Nous savons par Vitruve que la scène, dans les théâtres romains, était beaucoup plus profonde que chez les Grecs. À Épidaure, par exemple, elle n’a guère que trois mètres de profondeur ; elle en a tout au plus cinq ou six ailleurs. C’est vraiment bien peu, et l’on a eu raison de dire que, s’ils jouaient sur cette bande étroite, les acteurs, presque appliqués au mur du fond, devaient faire l’effet d’un bas-relief en mouvement. Il n’en est pas de même à Orange. La scène, depuis le petit mur qui la sépare de l’orchestre jusqu’à la partie la plus reculée de la porte du fond, mesure dix-huit mètres.

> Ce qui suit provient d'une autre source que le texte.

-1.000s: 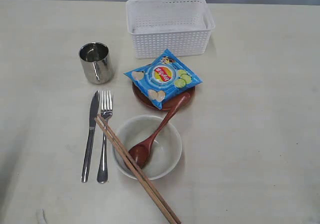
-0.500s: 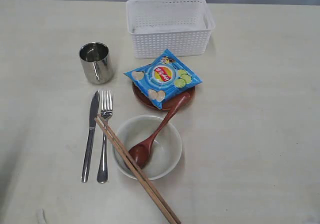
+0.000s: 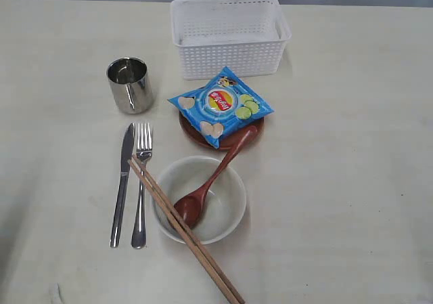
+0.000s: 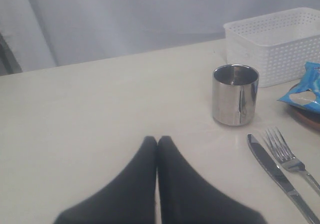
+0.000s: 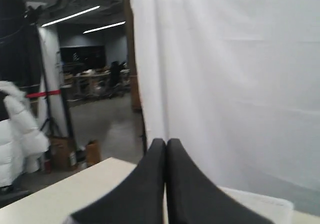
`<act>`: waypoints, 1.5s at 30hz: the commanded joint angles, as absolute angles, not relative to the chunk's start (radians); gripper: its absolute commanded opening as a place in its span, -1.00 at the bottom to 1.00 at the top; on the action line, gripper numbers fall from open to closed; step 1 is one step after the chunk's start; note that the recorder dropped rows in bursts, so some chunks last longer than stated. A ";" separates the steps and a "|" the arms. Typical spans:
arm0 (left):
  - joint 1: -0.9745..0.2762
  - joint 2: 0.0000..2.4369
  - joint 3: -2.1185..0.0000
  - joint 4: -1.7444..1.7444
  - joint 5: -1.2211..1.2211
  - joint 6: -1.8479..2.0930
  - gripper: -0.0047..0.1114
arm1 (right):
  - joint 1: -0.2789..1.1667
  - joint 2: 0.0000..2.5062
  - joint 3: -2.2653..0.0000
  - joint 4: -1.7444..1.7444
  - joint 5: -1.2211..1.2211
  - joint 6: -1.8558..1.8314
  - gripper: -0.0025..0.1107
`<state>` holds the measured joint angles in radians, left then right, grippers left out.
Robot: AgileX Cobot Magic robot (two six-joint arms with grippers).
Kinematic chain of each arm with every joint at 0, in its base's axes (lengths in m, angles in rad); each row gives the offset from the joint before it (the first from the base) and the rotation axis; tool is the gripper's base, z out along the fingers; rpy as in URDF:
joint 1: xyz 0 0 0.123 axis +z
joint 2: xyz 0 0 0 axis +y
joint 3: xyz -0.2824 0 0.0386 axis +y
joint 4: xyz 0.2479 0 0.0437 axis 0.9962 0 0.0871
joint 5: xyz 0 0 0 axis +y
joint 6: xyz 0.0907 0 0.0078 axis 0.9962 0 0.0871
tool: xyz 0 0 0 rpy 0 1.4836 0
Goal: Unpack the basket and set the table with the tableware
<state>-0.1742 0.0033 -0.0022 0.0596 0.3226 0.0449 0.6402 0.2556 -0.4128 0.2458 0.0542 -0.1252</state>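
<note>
The white basket [image 3: 230,34] stands empty at the back of the table [image 3: 352,182]. In front of it a blue crisp bag [image 3: 220,105] lies on the dark brown plate [image 3: 256,126]. The off-white bowl [image 3: 224,189] holds the wooden spoon [image 3: 215,179], and the chopsticks [image 3: 183,226] lie across its rim. Knife [image 3: 122,182] and fork [image 3: 141,182] lie side by side to its left, below the steel mug [image 3: 128,84]. Neither gripper shows in the exterior view. My left gripper [image 4: 157,139] is shut and empty, short of the mug [image 4: 235,94]. My right gripper [image 5: 165,141] is shut and empty, up off the table.
The left wrist view also shows the basket [image 4: 275,42], knife [image 4: 272,171], fork [image 4: 290,159] and a corner of the crisp bag [image 4: 306,92]. A white curtain [image 5: 230,74] hangs behind the table's far edge.
</note>
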 commanded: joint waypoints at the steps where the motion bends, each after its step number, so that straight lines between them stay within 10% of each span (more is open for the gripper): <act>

C’est à peu près la profondeur du Théâtre-Français de Paris, en y comprenant l’avant-scène. Mais il faut se souvenir, pour rétablir les proportions véritables, qu’au Théâtre-Français, l’ouverture du cadre de la scène n’est que de 12m,40, tandis qu’elle devait être à Orange de plus de cinquante mètres, ce qui fait que la largeur n’y est plus en rapport avec la longueur ; ajoutons que les acteurs romains, encore plus que les nôtres, se tiennent aussi près que possible des spectateurs, de peur de n’être pas entendus ; ils évoluent donc en général sur un espace très étroit et fort long, qui semble avoir reçu plus particulièrement le nom de pulpitum, et qui devait être en général couvert d’un plancher de bois[2]. C’est ce qui permet de se rendre compte de certains jeux de scène qui reviennent sans cesse chez Plaute, et qu’on a d’abord quelque

  1. Exceptons le théâtre grec à ses origines, s’il est vrai, comme le suppose M. Dörpfeld, que les pièces des premiers tragiques étaient jouées dans l’orchestre.
  2. Cependant, à Dougga, les dernières fouilles du docteur Carton ont prouvé que toute la scène était revêtue d’une mosaïque assez grossière. C’est tout au plus si, vers le milieu, un espace carré pouvait être couvert d’un plancher de bois et servir de trappe pour les besoins de la représentation.